◆ **WORK INSTRUCTIONS**: Please set down exactly the lines of the listing below from the line containing "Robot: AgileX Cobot" through the line containing "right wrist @", both lines included, leaving out all other lines.

----------

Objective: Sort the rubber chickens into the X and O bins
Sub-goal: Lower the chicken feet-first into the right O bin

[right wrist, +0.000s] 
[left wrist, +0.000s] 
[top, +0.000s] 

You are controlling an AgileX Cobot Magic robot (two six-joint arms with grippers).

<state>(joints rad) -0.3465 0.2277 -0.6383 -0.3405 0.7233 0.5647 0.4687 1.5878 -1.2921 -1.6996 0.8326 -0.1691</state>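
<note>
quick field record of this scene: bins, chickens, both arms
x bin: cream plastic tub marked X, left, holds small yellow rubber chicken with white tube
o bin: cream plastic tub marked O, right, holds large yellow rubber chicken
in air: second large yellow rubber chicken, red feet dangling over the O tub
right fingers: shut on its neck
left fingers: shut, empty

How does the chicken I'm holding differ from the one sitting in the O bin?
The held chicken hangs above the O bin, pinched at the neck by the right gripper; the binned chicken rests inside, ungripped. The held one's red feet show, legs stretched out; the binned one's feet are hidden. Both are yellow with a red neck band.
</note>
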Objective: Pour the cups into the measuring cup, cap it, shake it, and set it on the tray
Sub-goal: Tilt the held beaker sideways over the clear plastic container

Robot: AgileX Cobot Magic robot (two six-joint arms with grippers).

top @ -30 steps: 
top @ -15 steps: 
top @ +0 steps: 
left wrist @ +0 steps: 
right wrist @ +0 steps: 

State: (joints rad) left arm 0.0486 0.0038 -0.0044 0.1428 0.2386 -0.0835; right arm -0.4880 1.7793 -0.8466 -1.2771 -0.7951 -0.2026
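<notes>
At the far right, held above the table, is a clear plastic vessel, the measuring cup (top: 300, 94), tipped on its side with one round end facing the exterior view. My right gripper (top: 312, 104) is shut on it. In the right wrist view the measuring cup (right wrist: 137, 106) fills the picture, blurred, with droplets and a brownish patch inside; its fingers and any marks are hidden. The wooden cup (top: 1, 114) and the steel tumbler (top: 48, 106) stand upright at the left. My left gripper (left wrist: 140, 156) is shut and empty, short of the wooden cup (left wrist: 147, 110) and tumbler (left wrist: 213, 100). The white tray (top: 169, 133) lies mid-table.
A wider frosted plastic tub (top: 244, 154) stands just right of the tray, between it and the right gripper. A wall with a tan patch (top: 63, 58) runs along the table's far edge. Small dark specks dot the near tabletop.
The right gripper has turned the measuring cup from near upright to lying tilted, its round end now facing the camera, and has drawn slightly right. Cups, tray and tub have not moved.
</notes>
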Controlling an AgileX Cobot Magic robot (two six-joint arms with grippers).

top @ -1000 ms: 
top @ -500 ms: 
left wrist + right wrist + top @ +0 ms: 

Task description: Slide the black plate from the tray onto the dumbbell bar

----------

◆ **ANSWER TO THIS PROBLEM**:
Robot: AgileX Cobot Magic robot (two six-joint arms with grippers).

top @ -30 steps: 
top @ -15 steps: 
top @ +0 steps: 
left wrist @ +0 steps: 
right wrist @ +0 steps: 

Fully answered, the exercise is complete.